A, afferent response to increasing intravesical pressure. Whole nerve discharge is normalized to the number of single units in the afferent bundles (P < 0.001, two-way ANOVA and Bonferroni post test). B, pressure–volume curve during distension in the TRPV1+/+ and TRPV1−/− mice. Note the curves are identical indicating that bladder compliance is not different in the TRPV1−/− mouse.
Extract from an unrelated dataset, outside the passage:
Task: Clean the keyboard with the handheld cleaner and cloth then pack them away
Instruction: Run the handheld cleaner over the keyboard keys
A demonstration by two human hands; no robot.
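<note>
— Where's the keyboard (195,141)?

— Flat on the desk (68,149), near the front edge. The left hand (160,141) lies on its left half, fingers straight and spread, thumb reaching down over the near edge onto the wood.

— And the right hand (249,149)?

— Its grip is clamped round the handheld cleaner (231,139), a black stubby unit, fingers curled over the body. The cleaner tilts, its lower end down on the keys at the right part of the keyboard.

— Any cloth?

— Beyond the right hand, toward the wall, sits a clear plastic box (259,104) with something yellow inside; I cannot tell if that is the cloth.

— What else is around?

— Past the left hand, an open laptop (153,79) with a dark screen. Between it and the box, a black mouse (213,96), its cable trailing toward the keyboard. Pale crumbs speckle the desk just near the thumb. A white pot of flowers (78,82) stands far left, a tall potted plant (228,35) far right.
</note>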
Figure 5. Single unit analysis of bladder afferent responses to distension

A, representative traces of increased intravesical pressure, concurrent increase in afferent discharge and whole nerve spike rate histogram. Waveform analysis (see Methods) revealed 5 distinct single units that could be clearly separated using the Principle Component analysis function in Spike2 software (C). Individual spike shapes are coloured differently in the wavemark channel and presented in separate histograms in panel B. Overlaid action potentials are shown in the insets which illustrates the distinct amplitude and duration of these single units. Each inset represents a period of 2 ms. Note that each unit has a distinct threshold and response profile which is used to classify individual units into LT and HT afferents. In this example the lower 3 afferents were classified as LT and the upper 2 as HT.

Figure 6. Stimulus–response profile of low threshold (A) and high threshold (B) bladder afferents

Note that the LT afferents have a blunted response profile in the TRPV1−/− mice compared to wildtype (P < 0.001, 2-way ANOVA and Bonferroni post test). The response profile of HT afferents is unchanged.